◆ DESCRIPTION OF THE TASK ◆
Across the entries that follow, tally every line holding the word "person" and reply with the count alone.

◆ EXERCISE DATA ◆

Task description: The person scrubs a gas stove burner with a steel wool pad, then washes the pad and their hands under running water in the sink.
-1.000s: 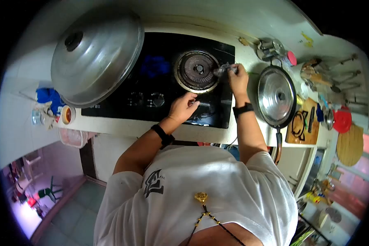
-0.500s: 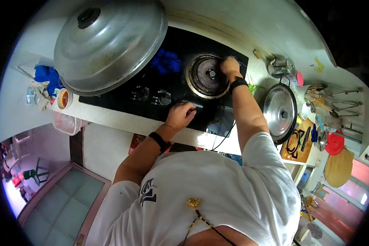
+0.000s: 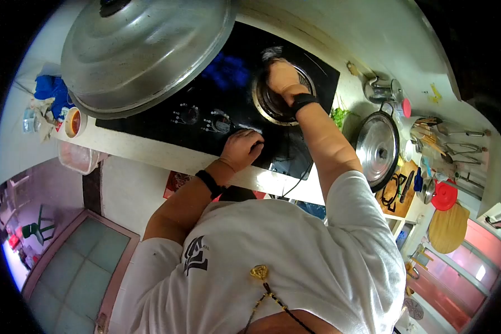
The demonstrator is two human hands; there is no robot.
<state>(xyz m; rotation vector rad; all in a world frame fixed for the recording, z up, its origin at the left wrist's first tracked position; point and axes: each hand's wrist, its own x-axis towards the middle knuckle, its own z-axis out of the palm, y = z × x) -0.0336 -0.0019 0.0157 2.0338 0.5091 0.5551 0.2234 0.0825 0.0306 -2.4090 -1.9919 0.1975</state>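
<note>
My right hand reaches over the round burner of the black glass cooktop, its fingers bent down and closed near the ring's far side. A greyish-white patch shows just beyond the fingers; whether it is a cloth or a wet smear I cannot tell. What those fingers hold is hidden. Resting at the cooktop's front edge, my left hand has its thumb apart from its fingers and nothing visible in it. Close by it are the control knobs. Both wrists wear black bands.
A big domed metal lid covers the cooktop's left part. At left stands a bowl of reddish sauce. On the right are a lidded pan, a metal kettle, green leaves and a cutting board with knives. A black cable hangs over the front edge.
My right hand has moved left and away from me, from the burner's right side to over its far part. The greyish-white patch now shows there. My left hand has barely moved.
</note>
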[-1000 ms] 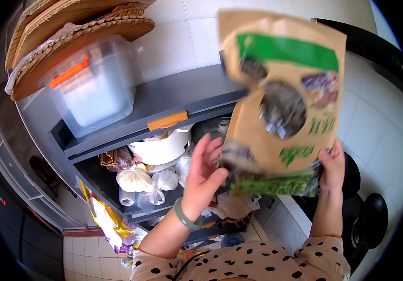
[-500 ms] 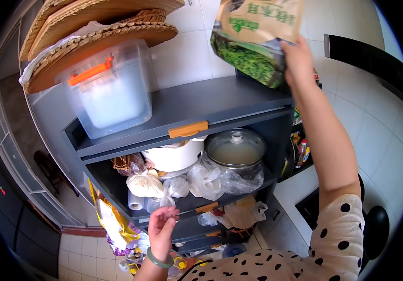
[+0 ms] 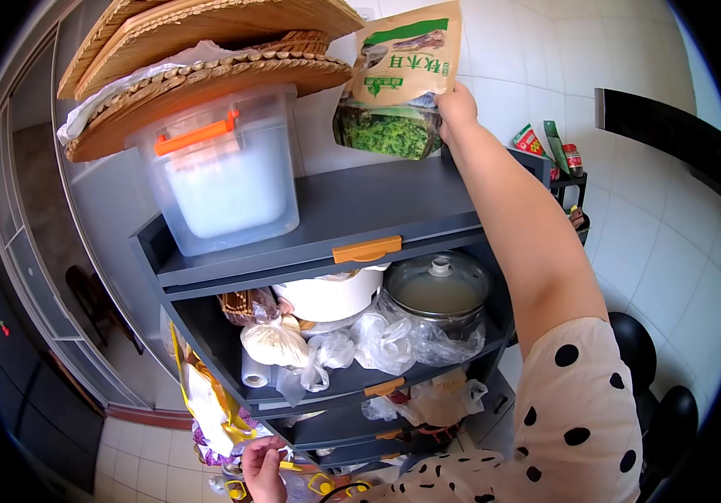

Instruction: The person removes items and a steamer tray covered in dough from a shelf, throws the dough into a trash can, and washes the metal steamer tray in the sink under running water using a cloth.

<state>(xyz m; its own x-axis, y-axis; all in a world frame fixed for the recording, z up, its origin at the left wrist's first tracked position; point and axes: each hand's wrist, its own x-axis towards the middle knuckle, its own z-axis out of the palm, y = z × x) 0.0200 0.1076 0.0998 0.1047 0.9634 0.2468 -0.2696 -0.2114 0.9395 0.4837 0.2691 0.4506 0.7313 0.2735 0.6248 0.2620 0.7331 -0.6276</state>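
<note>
My right hand (image 3: 456, 114) grips the lower right edge of a kraft-paper pouch of dried wood ear mushrooms (image 3: 402, 80), which has green printing and a leafy picture. It is held above the dark cabinet's top (image 3: 377, 180), against the white tiled wall. The thumb is partly hidden; the fingers behind the pouch do not show. Low in the view, my left hand (image 3: 263, 471) hangs with loosely curled fingers and nothing in it. Nearest to it are a yellow and white plastic bag (image 3: 209, 407) and the lower shelves.
On the cabinet's left stands a clear plastic bin (image 3: 226, 189) with an orange latch, under stacked woven lids (image 3: 218, 80). One shelf holds a glass-lidded pot (image 3: 437, 289), a white pot (image 3: 327, 298) and knotted plastic bags (image 3: 381, 342). A black range hood (image 3: 666, 121) juts out right.
My right hand has moved the pouch left and slightly down, and its front now shows more fully. My left hand has dropped lower. The view has shifted too.
</note>
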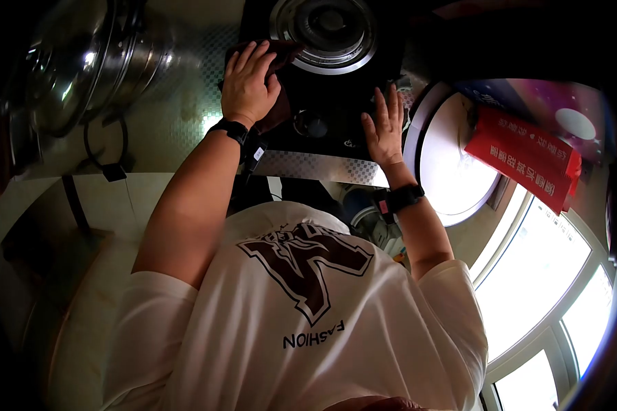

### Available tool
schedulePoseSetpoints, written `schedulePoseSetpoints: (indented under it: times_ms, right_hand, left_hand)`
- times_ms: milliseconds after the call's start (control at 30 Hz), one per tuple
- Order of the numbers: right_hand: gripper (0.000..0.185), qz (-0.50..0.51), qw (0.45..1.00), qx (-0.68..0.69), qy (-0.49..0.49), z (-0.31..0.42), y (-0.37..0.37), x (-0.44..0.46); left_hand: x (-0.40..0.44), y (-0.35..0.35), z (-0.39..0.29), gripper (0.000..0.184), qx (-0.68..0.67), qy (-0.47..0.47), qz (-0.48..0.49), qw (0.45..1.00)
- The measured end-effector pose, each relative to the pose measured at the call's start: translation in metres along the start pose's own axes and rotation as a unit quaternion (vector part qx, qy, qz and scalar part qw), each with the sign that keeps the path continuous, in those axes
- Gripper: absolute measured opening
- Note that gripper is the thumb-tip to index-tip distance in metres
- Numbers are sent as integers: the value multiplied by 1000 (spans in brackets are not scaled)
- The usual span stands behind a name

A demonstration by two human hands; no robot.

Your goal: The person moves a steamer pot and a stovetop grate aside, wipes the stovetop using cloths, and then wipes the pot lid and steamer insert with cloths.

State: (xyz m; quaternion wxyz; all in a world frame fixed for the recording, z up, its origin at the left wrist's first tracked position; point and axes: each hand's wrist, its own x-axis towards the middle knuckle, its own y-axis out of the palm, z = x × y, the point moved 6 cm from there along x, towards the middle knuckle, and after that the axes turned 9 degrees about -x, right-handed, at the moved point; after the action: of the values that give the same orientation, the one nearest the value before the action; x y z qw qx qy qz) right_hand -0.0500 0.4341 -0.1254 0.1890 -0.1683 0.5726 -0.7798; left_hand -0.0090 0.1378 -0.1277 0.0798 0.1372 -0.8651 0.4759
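Observation:
My left hand (249,85) lies on a dark brown cloth (275,115), fingers stretched out over it and thumb apart. The cloth is spread over the left edge of a black glass gas stove (332,92). Beyond that hand is a round burner (322,34) with a shiny metal ring. A dark control knob (312,125) sits between my two hands. At the stove's right edge rests my right hand (385,130), open, with its fingers extended and nothing visible in it. Both wrists wear black bands with small devices.
Shiny metal pots (82,75) stand on the left of the patterned metal counter (178,130). A large round white lid or tray (452,154) is right of my right hand, with a red printed packet (524,154) beside it. A bright window (538,274) is lower right.

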Motion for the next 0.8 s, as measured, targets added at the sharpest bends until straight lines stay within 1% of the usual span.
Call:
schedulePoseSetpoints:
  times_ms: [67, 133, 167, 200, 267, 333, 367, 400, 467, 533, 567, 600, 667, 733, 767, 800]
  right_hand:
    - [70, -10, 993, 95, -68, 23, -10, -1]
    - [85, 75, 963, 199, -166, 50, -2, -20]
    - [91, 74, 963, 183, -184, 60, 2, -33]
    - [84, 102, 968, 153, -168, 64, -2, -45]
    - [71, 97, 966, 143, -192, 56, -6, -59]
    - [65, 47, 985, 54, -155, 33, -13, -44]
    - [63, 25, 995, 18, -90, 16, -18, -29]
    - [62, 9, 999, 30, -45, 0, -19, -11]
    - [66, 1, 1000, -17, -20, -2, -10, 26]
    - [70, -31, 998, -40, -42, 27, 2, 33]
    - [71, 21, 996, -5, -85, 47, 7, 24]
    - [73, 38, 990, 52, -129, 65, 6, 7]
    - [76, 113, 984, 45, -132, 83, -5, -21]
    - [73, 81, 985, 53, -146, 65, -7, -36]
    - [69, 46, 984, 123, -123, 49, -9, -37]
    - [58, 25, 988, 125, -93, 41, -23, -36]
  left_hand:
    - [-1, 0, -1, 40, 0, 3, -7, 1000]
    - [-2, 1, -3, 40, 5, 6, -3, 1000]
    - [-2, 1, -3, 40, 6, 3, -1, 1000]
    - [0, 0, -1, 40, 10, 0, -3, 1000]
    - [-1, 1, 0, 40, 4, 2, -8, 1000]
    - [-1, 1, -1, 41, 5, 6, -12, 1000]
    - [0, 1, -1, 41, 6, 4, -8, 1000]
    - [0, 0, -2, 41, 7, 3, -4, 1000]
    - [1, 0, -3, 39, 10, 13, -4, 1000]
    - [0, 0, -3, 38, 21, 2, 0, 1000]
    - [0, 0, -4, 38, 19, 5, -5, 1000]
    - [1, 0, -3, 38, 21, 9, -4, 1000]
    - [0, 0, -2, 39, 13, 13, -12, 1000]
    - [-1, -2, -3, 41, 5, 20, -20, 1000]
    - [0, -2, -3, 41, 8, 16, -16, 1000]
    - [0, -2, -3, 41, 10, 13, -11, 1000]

◆ ANSWER TO THE PROBLEM ◆
3